System Design: Route Optimization Engine

Requirements

Functional Requirements:

Assign delivery stops to vehicles and compute optimal route ordering
Respect constraints: time windows, vehicle capacity, driver hours-of-service
Re-optimize routes in real time when new orders arrive or drivers are delayed
Support multi-depot scenarios (orders can be fulfilled from multiple warehouses)
Provide ETA per stop for customer notifications
Handle driver breaks and lunch windows in route planning

Non-Functional Requirements:

Initial route optimization for 1,000 stops across 50 vehicles completes in under 30 seconds
Re-optimization on new order insertion returns a result in under 5 seconds
System processes 100,000 deliveries/day across a metropolitan region
Routes must be feasible — constraint violations are never acceptable in output
99.9% availability; delayed route plans cause operational failure

Scale Estimation

A large logistics operation: 100,000 deliveries/day, 2,000 drivers/vehicles, operating 12 hours/day. That's ~1,400 route optimization requests/day, each covering 50 stops on average. Peak is morning dispatch at 6 AM where 500 routes are computed simultaneously.

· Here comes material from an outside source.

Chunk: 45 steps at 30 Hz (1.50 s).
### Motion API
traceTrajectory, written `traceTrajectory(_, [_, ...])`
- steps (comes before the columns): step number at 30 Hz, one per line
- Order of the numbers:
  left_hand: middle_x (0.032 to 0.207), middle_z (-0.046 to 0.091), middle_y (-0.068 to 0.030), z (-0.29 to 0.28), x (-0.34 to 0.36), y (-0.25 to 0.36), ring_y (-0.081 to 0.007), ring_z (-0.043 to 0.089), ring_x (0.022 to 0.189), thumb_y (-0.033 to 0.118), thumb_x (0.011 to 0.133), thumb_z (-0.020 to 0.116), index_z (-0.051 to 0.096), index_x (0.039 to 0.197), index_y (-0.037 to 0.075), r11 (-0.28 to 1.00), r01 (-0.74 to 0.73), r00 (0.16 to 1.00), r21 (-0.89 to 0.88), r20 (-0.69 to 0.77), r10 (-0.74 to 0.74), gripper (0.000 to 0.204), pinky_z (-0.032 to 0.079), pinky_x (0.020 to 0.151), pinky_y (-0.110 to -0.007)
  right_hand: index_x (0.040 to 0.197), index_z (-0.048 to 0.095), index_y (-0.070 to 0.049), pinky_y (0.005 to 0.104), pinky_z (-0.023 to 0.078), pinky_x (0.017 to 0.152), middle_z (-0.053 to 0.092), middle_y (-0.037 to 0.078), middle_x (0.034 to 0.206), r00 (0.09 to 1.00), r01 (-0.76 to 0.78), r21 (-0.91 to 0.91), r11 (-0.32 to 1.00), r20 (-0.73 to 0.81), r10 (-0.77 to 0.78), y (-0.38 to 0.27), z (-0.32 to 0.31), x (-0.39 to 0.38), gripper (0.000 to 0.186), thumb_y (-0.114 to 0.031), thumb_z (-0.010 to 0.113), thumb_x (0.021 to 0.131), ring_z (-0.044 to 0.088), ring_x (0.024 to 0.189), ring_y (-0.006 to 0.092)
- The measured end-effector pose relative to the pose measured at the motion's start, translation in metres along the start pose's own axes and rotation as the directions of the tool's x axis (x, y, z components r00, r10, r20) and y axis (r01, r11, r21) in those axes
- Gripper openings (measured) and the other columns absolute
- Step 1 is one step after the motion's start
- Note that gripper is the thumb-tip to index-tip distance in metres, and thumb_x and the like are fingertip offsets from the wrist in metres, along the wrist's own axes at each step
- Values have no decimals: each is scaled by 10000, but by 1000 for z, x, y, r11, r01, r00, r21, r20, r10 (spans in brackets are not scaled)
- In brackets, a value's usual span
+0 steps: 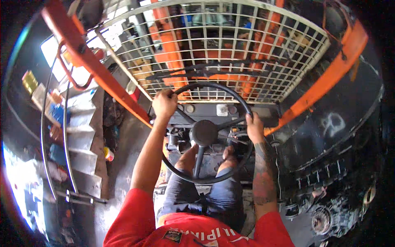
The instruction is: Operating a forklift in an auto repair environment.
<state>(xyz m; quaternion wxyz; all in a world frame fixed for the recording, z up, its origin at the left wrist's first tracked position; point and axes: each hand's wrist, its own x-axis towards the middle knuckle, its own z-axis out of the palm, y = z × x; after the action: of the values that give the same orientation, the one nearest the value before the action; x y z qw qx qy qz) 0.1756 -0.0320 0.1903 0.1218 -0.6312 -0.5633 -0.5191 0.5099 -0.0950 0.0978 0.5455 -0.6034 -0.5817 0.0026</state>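
Observation:
My left hand [164, 103] is closed on the upper left of a large black steering wheel [204, 132], and my right hand [254, 123] is closed on its right side, both forearms reaching up from the red sleeves below. Behind the wheel sits a dark dashboard [261, 110] with small round fittings. Levers [236, 133] show through the spokes at the right, near my right hand. My bare lower legs and feet are visible beneath the wheel, among dark pedals and mechanical parts, though those parts are hard to make out.
A cream wire grille [214, 31] spans the front between orange posts [94, 70]. Steel steps with a railing [82, 140] stand at the left beside a small yellow container [108, 154]. Greasy machine parts [321, 220] lie at lower right beside a dark panel [329, 123].

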Motion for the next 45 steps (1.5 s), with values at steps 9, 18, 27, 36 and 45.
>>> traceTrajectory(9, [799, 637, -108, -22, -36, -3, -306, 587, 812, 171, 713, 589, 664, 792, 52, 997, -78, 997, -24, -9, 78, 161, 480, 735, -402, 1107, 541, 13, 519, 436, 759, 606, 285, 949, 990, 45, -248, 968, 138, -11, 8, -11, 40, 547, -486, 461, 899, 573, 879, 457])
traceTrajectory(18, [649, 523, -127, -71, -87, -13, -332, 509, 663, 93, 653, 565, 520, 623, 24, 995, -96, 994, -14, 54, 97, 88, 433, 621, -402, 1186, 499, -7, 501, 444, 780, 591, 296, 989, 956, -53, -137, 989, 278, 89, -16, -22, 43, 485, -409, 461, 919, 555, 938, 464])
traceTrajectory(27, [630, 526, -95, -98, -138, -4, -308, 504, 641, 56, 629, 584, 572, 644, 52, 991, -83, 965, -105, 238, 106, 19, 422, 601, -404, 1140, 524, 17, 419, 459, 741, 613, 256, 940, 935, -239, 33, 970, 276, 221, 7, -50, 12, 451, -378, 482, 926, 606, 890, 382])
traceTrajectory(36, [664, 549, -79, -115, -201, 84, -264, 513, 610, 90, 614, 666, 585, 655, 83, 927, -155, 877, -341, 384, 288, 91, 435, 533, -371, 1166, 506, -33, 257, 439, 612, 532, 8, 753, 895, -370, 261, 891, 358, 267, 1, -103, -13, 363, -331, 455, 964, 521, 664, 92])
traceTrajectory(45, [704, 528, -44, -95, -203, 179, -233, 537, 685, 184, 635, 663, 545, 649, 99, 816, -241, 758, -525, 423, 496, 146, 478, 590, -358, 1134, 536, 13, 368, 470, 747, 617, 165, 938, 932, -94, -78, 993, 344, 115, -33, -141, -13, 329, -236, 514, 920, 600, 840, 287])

Re-optimization requests (new orders, delays): ~10,000/day = ~14/minute sustained. Routing computation is CPU-intensive: a 50-stop VRP solved with a metaheuristic takes ~5 seconds on a modern CPU core, so 500 simultaneous computations need ~2,500 CPU cores (or a pre-warmed solver pool).

High-Level Architecture

Route optimization is an NP-hard problem (Capacitated Vehicle Routing Problem, CVRP). The system wraps a solver engine behind a scalable job queue and result store. The architecture has three layers: the Problem Builder (assembling the VRP instance from orders and driver data), the Solver Fleet (running optimization algorithms), and the Route Distributor (delivering optimized routes to driver apps and downstream systems).

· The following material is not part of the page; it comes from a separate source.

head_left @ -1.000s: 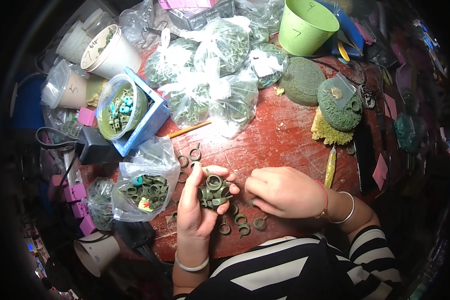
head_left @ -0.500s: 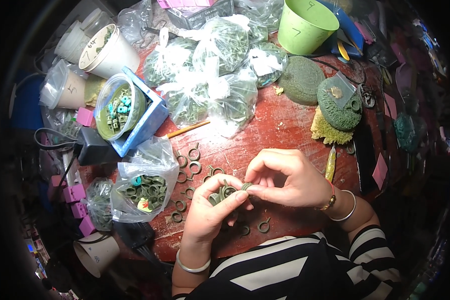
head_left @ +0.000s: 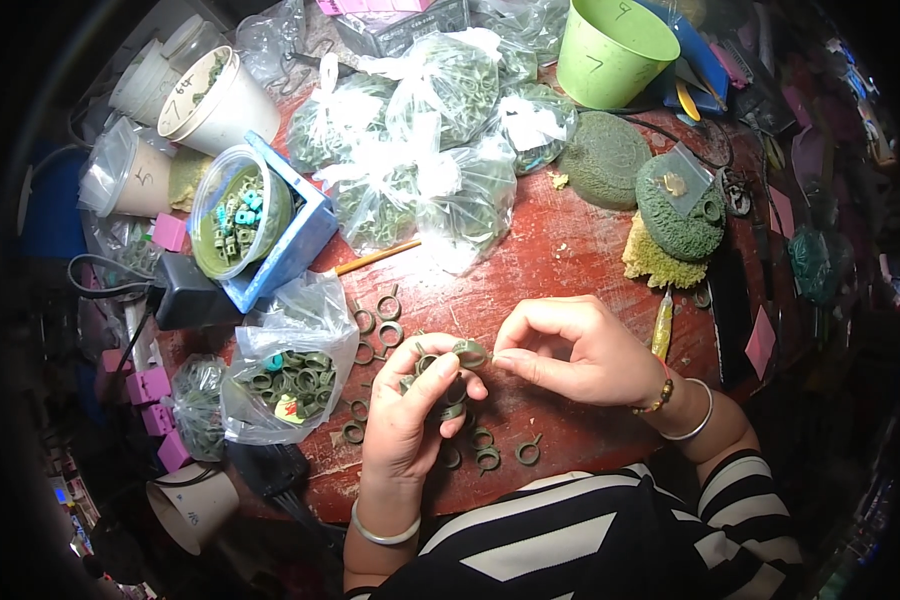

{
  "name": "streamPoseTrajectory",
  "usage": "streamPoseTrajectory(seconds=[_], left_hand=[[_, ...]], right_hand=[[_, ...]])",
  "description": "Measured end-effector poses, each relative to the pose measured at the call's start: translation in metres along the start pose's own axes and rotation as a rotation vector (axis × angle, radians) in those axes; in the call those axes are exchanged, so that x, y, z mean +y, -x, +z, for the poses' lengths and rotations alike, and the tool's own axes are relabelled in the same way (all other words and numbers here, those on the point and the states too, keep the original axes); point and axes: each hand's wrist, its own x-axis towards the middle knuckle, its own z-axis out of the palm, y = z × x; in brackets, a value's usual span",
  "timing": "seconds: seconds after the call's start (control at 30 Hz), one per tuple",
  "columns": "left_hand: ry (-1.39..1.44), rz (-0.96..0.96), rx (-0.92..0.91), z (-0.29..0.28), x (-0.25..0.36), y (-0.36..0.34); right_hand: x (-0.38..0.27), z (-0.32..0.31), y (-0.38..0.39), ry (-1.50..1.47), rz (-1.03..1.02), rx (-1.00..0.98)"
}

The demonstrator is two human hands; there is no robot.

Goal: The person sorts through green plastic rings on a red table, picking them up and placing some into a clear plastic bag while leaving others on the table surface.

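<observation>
My left hand point(head_left: 407, 415) is closed around several dark green rings, each with a short stem where it can be seen. Between its thumb and index finger it pinches one green ring point(head_left: 470, 353), raised above the others. Just to the right, my right hand point(head_left: 565, 350) has thumb and index finger pressed together by that ring's edge. What sits between those two fingertips is too small to make out. More loose green rings point(head_left: 528, 453) lie on the red table point(head_left: 530, 260), below and to the left of my hands.
An opened plastic bag of green rings point(head_left: 305, 375) lies at left, by a tub of small pieces point(head_left: 202, 225) in a blue tray point(head_left: 315, 225). Tied bags point(head_left: 415, 190) fill the back. A lime bucket point(head_left: 615, 60), green textured pads point(head_left: 602, 160) and a yellow tool point(head_left: 662, 330) stand or lie right.
The left hand has tilted and shifted slightly left, with the pinched ring now lifted and turned to show its face. The right fingertips have drawn slightly apart from the left hand.
</observation>
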Motion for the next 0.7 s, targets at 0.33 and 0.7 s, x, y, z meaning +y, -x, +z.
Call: streamPoseTrajectory(seconds=[0.33, 0.7], left_hand=[[0.068, -0.031, -0.075, -0.0056, -0.0006, -0.0018], [-0.002, -0.027, -0.082, -0.001, 0.0012, 0.0013]], right_hand=[[-0.0071, 0.0019, 0.0018, 0.152, -0.071, 0.057], [-0.0049, 0.0012, 0.0025, 0.047, -0.016, -0.027]])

When dispatch operators trigger route planning, the Problem Builder queries the Order Service for all pending deliveries in the region, the Driver Service for available vehicles and their capacities, and the Maps API for a pre-computed distance/time matrix between all stops. It serializes this into a VRP problem specification and publishes it to a Solver Job Queue (SQS or Kafka).

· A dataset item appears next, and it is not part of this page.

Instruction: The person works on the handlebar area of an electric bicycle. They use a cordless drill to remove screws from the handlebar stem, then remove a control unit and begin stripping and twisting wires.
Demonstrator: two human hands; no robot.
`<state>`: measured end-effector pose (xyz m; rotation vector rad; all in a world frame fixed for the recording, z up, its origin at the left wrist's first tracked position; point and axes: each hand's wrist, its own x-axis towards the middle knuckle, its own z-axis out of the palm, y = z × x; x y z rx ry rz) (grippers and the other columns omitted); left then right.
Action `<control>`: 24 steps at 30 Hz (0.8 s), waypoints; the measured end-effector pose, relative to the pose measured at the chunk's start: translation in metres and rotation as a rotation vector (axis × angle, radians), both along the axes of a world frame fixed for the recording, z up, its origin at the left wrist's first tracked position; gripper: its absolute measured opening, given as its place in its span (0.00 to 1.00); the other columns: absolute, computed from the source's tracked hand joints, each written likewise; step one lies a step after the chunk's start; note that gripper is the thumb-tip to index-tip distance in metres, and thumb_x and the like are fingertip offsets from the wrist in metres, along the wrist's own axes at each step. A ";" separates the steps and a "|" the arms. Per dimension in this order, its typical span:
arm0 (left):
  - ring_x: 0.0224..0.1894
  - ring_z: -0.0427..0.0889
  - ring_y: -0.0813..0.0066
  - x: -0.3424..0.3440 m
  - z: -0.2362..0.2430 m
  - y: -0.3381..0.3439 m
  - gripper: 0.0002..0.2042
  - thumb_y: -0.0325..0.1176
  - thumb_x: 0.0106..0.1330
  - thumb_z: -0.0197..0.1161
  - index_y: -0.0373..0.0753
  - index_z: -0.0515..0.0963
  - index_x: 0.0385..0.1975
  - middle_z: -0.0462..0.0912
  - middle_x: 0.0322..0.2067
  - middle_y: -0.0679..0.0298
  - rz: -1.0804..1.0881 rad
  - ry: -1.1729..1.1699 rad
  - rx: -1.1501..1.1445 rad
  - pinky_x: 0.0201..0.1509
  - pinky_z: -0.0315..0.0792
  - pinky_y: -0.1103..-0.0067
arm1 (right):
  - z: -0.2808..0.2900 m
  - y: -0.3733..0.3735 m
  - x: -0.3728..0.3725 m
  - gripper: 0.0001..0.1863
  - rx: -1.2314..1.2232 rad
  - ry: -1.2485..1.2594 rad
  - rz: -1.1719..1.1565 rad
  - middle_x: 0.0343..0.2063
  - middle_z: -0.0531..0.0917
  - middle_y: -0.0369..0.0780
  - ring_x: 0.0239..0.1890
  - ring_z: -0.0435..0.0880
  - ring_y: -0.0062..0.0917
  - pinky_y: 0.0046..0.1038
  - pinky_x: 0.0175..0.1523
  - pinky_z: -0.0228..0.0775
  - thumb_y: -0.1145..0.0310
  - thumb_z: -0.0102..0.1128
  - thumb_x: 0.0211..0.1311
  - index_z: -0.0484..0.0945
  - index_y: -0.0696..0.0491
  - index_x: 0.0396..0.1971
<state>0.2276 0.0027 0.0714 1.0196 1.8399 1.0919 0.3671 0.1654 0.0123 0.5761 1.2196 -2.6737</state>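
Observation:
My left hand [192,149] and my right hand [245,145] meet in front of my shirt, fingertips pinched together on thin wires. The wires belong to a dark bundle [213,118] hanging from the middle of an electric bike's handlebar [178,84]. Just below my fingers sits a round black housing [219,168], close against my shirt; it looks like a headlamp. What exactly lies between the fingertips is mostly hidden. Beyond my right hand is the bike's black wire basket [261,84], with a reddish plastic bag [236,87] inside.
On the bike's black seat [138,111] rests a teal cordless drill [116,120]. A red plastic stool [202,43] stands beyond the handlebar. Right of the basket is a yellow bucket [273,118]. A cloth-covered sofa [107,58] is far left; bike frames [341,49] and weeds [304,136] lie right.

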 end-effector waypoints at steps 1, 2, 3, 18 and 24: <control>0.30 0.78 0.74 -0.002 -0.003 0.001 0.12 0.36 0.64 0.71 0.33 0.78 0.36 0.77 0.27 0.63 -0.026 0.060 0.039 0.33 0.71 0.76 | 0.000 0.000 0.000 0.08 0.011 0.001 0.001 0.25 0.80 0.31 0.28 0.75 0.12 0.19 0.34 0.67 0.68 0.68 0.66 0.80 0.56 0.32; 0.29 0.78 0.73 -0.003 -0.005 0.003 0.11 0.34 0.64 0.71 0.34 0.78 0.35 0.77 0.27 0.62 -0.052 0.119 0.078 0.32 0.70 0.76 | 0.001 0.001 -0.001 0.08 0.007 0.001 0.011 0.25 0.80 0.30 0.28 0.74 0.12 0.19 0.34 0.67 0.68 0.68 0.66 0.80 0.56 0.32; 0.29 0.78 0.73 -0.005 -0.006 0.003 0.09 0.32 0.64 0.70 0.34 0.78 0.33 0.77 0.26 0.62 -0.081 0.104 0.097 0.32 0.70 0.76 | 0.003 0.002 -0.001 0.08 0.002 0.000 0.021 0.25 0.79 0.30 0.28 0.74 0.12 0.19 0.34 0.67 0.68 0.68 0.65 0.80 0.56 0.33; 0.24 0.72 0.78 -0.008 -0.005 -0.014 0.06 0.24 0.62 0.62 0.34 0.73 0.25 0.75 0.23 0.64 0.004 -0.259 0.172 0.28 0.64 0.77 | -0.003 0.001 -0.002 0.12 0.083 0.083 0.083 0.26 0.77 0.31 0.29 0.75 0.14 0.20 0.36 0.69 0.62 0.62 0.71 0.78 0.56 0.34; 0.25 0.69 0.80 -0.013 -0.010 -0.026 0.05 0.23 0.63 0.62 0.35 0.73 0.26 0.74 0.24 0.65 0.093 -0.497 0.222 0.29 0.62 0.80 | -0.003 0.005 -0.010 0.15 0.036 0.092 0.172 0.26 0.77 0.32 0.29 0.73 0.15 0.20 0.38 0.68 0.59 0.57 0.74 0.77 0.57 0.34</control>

A pool of Solver Workers pick up jobs and run a metaheuristic optimization — typically a hybrid of Greedy Initial Solution + Large Neighborhood Search (LNS) with time-window feasibility repair. LNS iteratively destroys and rebuilds portions of the solution, accepting improvements. After the time budget (30 seconds for batch, 5 seconds for re-optimization), the best feasible solution is returned. Results are stored in PostgreSQL and distributed to driver apps via the Route Distribution Service.

Core Components

Distance Matrix Service

The VRP solver needs travel times between all pairs of stops. For N stops, that's N² entries. At N=1,000, that's 1 million travel time lookups. Pre-computing via a routing API (Google Maps, OSRM) at 1,000 concurrent requests takes ~2 seconds with a 500-request/second rate limit. The Distance Matrix Service caches previously computed pairs in Redis (keyed by rounded lat/lng pair, 100m precision) to avoid re-querying for nearby stops. Cache hit rates exceed 60% in dense urban areas with recurring delivery addresses.

VRP Solver Engine

The solver is implemented in Java using the OptaPlanner or Google OR-Tools library. Each Solver Worker is a container with 4 vCPUs dedicated to one optimization job. The solver initializes with a constructive heuristic (Clarke-Wright Savings algorithm) to get a feasible solution, then runs LNS with a 30-second time budget for batch jobs. Constraint categories: hard (capacity, time windows — never violated), medium (driver hours — violated only if no feasible solution exists), soft (minimize total distance/time — the objective). The solution quality is measured by total distance deviation from the theoretical lower bound.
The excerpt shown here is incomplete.